Vienna Media News 01/2015 VIDEO: 150 years of the Ringstrasse – Kunsthistorisches Museum and Museum of Natural History
Gottfried Semper and Carl von Hasenauer designed the Kunsthistorisches Museum in the Italian High Renaissance style as a palace of fine arts. Major artists of the day such as Hans Makart and Gustav Klimt were responsible for some of the decorative paintings on the walls and ceiling of the building which opened opposite the Hofburg in 1891. The works put on display in the Kunsthistorisches Museum since are a manifestation of the Habsburg archdukes’ and emperors’ far-sightedness and passion for collecting: artefacts include objects from ancient Egypt, antiquity, mediaeval times and the modern era. The museum is full of impressive sculptures, works by the greatest artists of the Renaissance and Baroque, the world’s largest Bruegel collection, masterpieces from the rarefied world that the Habsburgs and their contemporaries inhabited and much more besides. Thanks to this abundance of treasures the KHM is one of the world’s leading repositories of art.
The Picture Gallery is home to countless masterpieces of Western art, such as Raphael’s Madonna in the Meadow, The Artist’s Studio by Vermeer, the Infanta paintings by Velázquez and works by Rubens, Rembrandt, Dürer, Titian and Tintoretto. Packed with items from the Habsburg’s centuries-old collection of arts and wonders, the glittering Kunstkammer reopened to the public in March 2013. One of the most important ‘cabinets of curiosities’ of all, the exhibition is packed with priceless artefacts from the Renaissance and Baroque periods including Benvenuto Cellini’s legendary Saliera salt cellar.
The KHM’s near identical twin is located directly opposite it on the other side of Maria-Theresien-Platz. Opened in 1889, the Museum of Natural history holds some 30 million items, making it one of the most important collections of its kind in the world. It whisks visitors away on a journey though the history of the planet and nature’s bounty. Whether it’s a look at the Venus of Willendorf, a guided tour of the 39 opulent exhibition halls, a special children’s tour or a rare opportunity to take in the rooftops of the historic old town below, the Museum of Natural History has no end of surprises in store for museumgoers of all ages.

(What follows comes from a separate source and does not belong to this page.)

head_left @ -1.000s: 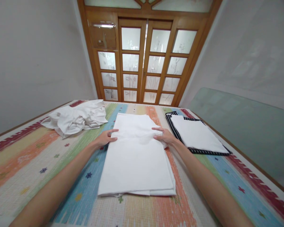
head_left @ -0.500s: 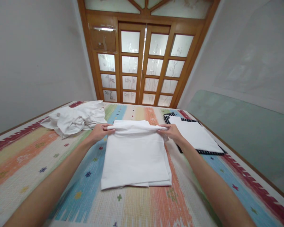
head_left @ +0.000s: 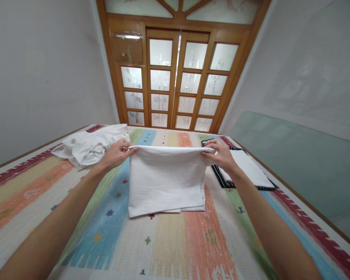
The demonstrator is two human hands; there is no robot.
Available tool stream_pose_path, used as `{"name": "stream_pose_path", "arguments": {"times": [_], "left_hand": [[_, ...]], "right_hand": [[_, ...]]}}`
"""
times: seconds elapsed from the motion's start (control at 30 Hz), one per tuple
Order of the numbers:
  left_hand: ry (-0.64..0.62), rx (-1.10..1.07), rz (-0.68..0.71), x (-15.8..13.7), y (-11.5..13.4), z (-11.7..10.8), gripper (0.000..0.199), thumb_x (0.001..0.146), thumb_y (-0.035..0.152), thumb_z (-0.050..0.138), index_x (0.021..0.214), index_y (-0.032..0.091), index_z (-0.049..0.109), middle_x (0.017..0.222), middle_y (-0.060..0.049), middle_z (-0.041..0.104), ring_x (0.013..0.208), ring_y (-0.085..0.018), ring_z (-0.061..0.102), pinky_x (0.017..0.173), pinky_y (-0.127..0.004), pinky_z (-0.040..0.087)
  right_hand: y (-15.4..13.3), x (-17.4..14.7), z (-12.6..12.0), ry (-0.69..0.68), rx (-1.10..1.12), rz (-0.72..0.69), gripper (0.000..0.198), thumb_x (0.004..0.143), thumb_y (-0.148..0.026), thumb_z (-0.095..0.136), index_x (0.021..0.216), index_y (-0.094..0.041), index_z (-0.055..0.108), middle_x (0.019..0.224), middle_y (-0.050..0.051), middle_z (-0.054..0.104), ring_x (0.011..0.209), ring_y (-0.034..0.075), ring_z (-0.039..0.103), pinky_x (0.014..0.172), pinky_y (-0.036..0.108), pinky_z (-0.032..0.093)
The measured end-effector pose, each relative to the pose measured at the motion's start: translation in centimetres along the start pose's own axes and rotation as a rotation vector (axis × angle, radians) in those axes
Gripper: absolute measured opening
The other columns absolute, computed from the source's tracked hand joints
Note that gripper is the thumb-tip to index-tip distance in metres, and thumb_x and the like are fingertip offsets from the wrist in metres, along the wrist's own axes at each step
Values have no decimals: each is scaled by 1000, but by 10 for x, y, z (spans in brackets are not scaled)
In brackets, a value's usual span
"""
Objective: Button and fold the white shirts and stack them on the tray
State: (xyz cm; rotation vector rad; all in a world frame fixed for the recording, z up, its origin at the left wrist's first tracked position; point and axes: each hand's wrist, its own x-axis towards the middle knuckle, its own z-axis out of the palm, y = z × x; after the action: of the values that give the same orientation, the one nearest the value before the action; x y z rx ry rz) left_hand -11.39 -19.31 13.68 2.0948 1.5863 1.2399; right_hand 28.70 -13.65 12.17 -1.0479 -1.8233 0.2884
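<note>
A folded white cloth (head_left: 167, 181), perhaps a garment, hangs between my two hands, its upper edge pulled fairly straight. My left hand (head_left: 118, 152) pinches the upper left corner between thumb and fingers. At the upper right corner, my right hand (head_left: 220, 154) is closed on the same edge in a like pinch. The lower part of the cloth reaches down to the patterned bedspread, and a second layer peeks out along its bottom edge. Whether the bottom rests on the bedspread or hangs just over it, I cannot tell.
A crumpled white cloth (head_left: 89, 147) lies at the far left. Beyond my right hand lies a folded white piece (head_left: 251, 169) on top of a black-and-white striped one (head_left: 221, 181). The striped, colourful bedspread (head_left: 163, 249) spreads underneath. A pale green headboard-like panel (head_left: 303, 163) borders the right.
Both hands have risen and moved apart, lifting the cloth's upper edge and stretching it straight. The cloth's bottom edge has shifted away from me.
</note>
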Motion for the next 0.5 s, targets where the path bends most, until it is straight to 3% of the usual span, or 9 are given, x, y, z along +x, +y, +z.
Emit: {"name": "stream_pose_path", "arguments": {"times": [0.1,0.3,0.4,0.5], "left_hand": [[-14,-94,39,-4,12,-8,52,77,67,58,74,16,66,82,-5,64,77,-18,59,65,-25,47],[70,-331,-135,5,32,-17,51,81,67,57,78,16,63,63,-1,59,60,-15,58,49,-22,43],[35,-489,-278,24,22,-2,47,82,63,59,79,16,65,61,-2,61,59,-17,61,50,-24,46],[-124,-465,-503,36,-5,32,39,79,54,66,71,16,62,57,-1,60,55,-16,59,50,-25,46]], "right_hand": [[-22,1,-18,-116,50,70,43,67,-59,74,76,-17,69,74,2,64,71,18,59,65,29,48],[-66,10,-50,-147,251,232,46,65,-60,77,76,-18,64,67,1,63,55,13,56,47,22,40],[-57,25,-42,-175,291,330,49,60,-58,81,81,-16,66,68,1,65,54,13,56,45,22,40],[-17,31,-11,-289,200,446,52,58,-58,82,81,-13,68,68,3,66,56,14,58,46,23,43]]}}
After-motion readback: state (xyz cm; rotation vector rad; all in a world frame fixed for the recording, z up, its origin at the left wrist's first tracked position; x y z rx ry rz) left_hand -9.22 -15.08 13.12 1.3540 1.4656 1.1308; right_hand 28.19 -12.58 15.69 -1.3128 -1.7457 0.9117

In the Dinosaur Hall, the reconstructed skeletons and remains of the prehistoric giants are joined by a life-size Allosaurus, with realistic movement and a terrifying call. Meanwhile, in the Anthropology Halls, the focus is on the development of mankind. An innovative morphing station transforms visitors into prehistoric humans and lets them mail their “old face” to their friends. The Gemstone Hall dazzles visitors in every sense of the word – with a giant 117kg topaz and Maria Theresa’s jewel bouquet among the stand-out attractions. The Meteorite Hall is home to the world’s oldest and largest collection of meteorites with some 1,100 celestial fragments on show. Elsewhere a 3D simulator brings a meteor strike into sharp relief on a digital screen.
The imperial dedication “to the natural kingdom and its exploration” has been displayed prominently above the main entrance for 125 years, inspiring life inside and outside the museum ever since. Since life does not stand still even for a palace dedicated to the natural world, a new digital planetarium was unveiled to coincide with the anniversary. Full dome projection technology takes visitors on a scientifically-accurate digital tour of far-flung places such as the edges of the Milky Way and the Rings of Saturn.